4th United States Ambassador to Oman
- In office October 14, 1981 – July 29, 1985
- President: Ronald Reagan
- Preceded by: Marshall W. Wiley
- Succeeded by: George Cranwell Montgomery

Personal details
- Born: John Russell Countryman January 25, 1933 Brooklyn, New York, U.S.
- Died: December 14, 2024 (aged 91) Loudoun, Virginia, U.S.
- Spouse: Illona Zwolski Vachon ​ ​(m. 1973)​
- Children: 1
- Education: Fordham University University of Miami
- Occupation: Actor; diplomat;

= John R. Countryman =

American diplomat (1933–2024)

John Russell Countryman (January 25, 1933 – December 14, 2024), also known by the stage names John Russell, Johnny Russell or Johnnie Russell, was an American child actor and career officer for the United States Foreign Service.

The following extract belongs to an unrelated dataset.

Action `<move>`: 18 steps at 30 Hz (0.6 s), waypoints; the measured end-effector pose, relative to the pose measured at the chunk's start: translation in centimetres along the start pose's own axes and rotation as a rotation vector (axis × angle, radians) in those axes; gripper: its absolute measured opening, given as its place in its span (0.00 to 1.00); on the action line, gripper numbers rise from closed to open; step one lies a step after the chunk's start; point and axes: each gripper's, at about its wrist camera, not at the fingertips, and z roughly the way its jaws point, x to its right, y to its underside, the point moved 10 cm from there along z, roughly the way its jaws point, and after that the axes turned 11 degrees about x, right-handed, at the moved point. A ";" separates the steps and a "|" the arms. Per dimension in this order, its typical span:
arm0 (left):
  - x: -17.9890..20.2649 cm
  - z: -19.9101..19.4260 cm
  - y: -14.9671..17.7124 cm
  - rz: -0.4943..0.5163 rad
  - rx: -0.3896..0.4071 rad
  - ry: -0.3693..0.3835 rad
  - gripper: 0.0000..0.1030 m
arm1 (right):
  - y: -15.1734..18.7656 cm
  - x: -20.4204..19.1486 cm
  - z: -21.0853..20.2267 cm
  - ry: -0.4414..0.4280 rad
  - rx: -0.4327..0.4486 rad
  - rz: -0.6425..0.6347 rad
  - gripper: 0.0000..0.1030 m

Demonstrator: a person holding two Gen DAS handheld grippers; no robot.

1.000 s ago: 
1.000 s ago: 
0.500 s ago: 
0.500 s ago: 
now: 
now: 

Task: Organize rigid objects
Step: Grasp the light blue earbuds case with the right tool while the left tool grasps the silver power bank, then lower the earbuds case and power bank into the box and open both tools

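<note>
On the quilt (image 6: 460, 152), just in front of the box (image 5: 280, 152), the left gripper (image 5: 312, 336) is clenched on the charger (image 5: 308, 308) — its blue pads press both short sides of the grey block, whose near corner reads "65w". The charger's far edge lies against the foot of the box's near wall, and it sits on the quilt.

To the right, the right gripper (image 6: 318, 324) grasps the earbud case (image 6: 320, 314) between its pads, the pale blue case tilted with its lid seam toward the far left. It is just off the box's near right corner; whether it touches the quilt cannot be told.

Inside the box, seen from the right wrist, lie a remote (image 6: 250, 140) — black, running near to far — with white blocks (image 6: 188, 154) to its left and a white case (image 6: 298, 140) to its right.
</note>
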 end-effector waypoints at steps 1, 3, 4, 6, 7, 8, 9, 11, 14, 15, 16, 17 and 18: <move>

Before the age of ten, Countryman appeared in more than a dozen Hollywood films, and afterwards had a brief career on the New York stage. A graduate of a private Jesuit military secondary school, he served in the Air Force and then entered the Foreign Service in 1962. He held various postings in the Middle East and Africa before being appointed United States Ambassador to Oman from 1981 to 1985. Following his 35-year diplomatic career, he served as Executive Director of the Mission for Peace and Cooperation in the Middle East under the auspices of Search for Common Ground.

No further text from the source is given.